No, they’re not new inventions, but the rise of food industry lobbying and influence on government nutrition programs, and a dramatic increase in meat and dairy consumption is relatively new, having started around mid-20th century…exactly the time our waistlines started expanding and severe disease started increasing in the U.S.
Meat and dairy are not new inventions, but government-subsidized meat and dairy production that artificially reduces their cost in comparison to other options is a new invention.
People would eat a lot less meat and dairy if it was priced by the free market.
I caught bird flu on filthy American Airlines flights in 2013….
This lady was RIGHT…..
BUT I WOULD SAY BUY 3 SEATS….
If AA wants to support MORBID OBESITY..THEN GIVE MORBIDLY OBESE PASSENGERS THE WHOLE 3 SEAT ROW!
LET AA put their money where their mouth is.
It is not “SHAMING” to not want a strangers flesh draped over you..
MOREOVER…..IT IS DANGEROUS..
A morbidly obese passenger would impede evacuation of a plane in an emergency..
Plus WHO gave me bird flu on AA’s four filthy jets?
I ALMOST DIED!!!!!?!
8 MONTHS OF 104 fever….fluid on my lungs..2 years of debilitation…….

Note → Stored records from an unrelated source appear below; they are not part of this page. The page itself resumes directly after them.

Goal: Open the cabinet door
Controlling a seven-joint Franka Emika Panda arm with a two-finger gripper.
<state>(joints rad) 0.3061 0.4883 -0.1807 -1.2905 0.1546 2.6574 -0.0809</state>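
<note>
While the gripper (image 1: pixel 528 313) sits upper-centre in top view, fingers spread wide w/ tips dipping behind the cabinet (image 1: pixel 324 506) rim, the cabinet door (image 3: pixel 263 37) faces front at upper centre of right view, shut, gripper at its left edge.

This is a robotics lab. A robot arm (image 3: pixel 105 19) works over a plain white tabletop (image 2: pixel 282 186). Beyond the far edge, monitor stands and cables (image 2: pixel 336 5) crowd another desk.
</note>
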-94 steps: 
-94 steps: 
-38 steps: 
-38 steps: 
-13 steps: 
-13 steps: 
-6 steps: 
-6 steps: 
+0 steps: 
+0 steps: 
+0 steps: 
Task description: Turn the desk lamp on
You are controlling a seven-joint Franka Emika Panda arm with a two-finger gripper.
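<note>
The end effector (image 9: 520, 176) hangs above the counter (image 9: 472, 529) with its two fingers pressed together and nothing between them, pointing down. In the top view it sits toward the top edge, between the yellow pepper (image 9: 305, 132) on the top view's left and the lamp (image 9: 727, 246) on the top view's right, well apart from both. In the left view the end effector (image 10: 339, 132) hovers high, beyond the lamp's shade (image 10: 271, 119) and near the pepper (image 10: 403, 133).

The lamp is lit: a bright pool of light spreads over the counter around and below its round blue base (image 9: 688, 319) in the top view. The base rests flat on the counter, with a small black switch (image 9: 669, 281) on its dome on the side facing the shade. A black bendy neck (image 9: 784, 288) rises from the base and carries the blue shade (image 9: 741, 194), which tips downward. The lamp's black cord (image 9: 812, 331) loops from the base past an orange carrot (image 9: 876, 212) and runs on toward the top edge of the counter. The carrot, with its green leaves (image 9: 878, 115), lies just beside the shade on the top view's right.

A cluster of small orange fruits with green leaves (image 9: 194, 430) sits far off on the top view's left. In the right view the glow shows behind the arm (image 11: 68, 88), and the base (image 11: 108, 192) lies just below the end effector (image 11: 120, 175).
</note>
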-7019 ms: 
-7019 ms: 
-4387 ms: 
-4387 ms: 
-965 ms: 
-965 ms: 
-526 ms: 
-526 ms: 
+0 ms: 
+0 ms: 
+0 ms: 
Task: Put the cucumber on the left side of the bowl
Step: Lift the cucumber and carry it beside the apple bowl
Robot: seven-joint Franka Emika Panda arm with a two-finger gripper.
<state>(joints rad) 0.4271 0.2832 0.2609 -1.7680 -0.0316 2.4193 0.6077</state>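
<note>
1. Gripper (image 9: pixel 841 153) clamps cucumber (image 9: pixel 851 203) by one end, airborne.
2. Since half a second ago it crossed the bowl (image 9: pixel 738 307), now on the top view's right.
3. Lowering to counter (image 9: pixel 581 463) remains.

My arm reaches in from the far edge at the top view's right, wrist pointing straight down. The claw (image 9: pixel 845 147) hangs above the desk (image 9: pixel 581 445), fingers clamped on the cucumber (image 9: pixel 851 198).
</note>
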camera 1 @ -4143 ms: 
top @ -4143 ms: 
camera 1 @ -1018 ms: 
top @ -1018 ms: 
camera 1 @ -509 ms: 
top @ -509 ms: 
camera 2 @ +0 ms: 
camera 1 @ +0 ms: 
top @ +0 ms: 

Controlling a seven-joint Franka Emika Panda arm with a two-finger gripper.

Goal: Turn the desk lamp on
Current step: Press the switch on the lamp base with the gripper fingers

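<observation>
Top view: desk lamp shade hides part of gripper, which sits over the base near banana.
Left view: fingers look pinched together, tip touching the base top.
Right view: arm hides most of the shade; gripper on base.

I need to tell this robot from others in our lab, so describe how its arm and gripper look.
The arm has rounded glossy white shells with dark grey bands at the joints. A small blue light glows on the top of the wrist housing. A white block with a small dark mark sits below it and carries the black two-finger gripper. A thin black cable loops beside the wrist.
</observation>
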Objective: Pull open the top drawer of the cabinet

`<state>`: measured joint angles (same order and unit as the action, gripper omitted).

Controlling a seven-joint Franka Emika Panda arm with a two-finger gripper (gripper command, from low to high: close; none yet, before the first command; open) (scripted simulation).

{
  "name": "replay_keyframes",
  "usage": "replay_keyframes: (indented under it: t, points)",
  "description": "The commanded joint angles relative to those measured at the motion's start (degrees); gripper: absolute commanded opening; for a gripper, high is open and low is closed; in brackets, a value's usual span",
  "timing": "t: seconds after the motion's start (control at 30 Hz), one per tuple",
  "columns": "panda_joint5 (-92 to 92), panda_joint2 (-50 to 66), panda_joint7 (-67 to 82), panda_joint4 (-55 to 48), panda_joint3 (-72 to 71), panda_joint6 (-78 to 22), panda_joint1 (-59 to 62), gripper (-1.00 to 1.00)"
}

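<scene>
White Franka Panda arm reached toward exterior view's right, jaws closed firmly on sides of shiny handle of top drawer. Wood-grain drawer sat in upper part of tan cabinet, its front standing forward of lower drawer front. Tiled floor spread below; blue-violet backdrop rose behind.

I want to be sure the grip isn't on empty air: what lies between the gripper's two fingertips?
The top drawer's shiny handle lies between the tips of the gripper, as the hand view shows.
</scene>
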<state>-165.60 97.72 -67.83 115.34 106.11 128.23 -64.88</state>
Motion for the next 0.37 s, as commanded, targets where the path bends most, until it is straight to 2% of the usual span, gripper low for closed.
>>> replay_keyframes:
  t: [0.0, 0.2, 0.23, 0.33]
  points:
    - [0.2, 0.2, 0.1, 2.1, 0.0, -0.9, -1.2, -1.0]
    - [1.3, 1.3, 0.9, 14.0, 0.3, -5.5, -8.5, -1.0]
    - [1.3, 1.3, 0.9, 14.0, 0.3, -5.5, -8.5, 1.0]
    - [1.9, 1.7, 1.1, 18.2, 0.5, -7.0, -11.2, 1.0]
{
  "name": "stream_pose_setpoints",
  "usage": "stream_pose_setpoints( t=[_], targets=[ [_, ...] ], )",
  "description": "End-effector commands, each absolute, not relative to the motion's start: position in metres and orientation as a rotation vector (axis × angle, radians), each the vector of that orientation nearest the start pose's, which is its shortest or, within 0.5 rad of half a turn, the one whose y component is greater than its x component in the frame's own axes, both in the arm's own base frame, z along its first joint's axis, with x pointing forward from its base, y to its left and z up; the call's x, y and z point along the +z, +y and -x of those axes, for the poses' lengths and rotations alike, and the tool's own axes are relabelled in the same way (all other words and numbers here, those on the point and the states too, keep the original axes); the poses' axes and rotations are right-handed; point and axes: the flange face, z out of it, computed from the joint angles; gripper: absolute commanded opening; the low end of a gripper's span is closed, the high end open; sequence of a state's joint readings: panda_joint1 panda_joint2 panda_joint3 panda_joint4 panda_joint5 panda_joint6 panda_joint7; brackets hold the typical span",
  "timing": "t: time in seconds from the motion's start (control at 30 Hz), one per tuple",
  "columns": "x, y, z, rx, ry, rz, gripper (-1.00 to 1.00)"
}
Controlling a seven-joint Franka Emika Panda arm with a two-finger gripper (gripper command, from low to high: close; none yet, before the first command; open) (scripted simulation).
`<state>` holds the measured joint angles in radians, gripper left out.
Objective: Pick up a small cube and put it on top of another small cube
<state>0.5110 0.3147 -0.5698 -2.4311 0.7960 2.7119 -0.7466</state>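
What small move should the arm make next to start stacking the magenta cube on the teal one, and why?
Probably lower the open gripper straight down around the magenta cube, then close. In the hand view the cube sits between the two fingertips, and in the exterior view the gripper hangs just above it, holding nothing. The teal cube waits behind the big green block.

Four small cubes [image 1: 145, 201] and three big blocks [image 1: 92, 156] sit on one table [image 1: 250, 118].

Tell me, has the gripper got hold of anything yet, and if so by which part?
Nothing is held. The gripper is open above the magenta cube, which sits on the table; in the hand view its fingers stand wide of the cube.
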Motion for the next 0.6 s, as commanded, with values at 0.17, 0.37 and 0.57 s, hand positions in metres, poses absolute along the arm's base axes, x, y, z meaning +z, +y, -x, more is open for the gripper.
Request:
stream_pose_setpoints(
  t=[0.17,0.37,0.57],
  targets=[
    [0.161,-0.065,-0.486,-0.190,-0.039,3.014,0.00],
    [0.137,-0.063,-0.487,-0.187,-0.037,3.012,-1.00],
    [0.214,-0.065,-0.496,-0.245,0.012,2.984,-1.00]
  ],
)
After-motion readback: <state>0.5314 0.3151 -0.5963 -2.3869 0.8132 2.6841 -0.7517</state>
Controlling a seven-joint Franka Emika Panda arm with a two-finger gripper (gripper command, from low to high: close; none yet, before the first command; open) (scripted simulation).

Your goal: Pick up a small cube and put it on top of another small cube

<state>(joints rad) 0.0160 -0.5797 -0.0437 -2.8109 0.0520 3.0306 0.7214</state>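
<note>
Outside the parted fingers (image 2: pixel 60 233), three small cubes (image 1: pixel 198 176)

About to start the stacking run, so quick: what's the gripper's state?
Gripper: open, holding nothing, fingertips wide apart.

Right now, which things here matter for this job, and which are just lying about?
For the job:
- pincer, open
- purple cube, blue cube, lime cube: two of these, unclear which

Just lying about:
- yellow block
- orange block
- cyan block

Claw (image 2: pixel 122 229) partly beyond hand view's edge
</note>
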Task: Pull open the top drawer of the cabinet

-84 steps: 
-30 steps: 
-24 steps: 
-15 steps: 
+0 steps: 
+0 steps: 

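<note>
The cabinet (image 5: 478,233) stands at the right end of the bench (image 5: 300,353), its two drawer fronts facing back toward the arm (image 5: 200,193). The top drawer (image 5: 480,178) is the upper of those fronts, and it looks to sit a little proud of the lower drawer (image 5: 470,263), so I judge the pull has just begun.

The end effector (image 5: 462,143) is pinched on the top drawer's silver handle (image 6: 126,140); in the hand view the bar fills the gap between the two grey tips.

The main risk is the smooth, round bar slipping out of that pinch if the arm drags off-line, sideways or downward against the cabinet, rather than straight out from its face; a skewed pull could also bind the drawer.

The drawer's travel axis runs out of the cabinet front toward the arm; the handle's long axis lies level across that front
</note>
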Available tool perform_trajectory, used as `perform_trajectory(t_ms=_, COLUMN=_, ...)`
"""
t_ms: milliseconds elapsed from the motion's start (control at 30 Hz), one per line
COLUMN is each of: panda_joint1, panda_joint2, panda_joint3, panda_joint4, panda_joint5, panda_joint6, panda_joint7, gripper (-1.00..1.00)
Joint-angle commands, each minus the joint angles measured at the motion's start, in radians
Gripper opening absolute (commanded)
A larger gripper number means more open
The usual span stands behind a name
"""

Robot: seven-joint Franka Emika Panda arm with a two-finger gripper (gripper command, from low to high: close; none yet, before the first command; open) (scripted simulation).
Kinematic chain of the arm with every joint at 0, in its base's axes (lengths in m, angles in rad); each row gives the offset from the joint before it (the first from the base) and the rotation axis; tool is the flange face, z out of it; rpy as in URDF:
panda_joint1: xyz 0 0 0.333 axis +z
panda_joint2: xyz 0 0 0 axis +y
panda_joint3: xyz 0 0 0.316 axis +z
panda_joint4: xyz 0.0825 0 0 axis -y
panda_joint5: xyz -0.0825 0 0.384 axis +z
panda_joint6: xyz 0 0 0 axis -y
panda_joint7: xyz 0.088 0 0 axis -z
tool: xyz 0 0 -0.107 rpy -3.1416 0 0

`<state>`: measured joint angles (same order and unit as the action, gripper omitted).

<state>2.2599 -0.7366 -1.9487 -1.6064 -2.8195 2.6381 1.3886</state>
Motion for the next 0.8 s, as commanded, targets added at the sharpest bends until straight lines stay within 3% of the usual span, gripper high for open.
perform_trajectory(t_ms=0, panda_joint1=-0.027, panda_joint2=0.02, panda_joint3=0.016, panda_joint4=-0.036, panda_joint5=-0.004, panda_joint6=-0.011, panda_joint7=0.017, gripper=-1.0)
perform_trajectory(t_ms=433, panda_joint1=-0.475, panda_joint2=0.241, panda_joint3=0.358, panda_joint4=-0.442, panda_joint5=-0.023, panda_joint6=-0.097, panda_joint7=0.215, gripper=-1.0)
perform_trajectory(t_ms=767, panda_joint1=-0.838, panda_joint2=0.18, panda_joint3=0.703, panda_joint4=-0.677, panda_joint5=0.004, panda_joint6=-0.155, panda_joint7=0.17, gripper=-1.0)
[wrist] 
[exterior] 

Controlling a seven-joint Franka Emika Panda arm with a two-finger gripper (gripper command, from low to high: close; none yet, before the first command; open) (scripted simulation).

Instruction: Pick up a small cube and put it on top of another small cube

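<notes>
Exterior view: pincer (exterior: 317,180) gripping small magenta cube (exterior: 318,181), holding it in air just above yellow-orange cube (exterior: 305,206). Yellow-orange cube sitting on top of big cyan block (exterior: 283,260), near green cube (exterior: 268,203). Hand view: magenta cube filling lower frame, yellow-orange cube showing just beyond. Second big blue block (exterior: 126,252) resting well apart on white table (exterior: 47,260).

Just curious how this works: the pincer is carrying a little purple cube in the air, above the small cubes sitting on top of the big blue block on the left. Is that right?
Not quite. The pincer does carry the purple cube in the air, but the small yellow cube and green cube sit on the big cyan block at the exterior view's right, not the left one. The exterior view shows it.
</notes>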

American Airlines was ALSO 4 hours late in New Orleans…wanted to charge me for changing seats from the obese man laying on me….
American Airlines is PATHETIC……………….
Oops… Misspelling: should be “Caldwell Esselstyn,” not “Caldwell Essylsten.”
Ugh! IAD -DFW , window seat, unoccupied middle. Until at last minute several AA executives file in a fill every last seat. My middle passenger was at least three hundred pounds. Apologizing she somehow wedged herself in the seat. The spillover was so bad I spent the entire flight angled toward the window (picture Garfield). I suppose I could have complained but offender was AA exec. And I had to be on that flight. Now back to Matt’s post. I didn’t find the women’s post offensive, nor AAs response. However Mr. Klint your take was highly offensive. And that last minute toss about obesity & covid was unnecessary. I had two best friends die from covid. Neither was overweight and both were healthy.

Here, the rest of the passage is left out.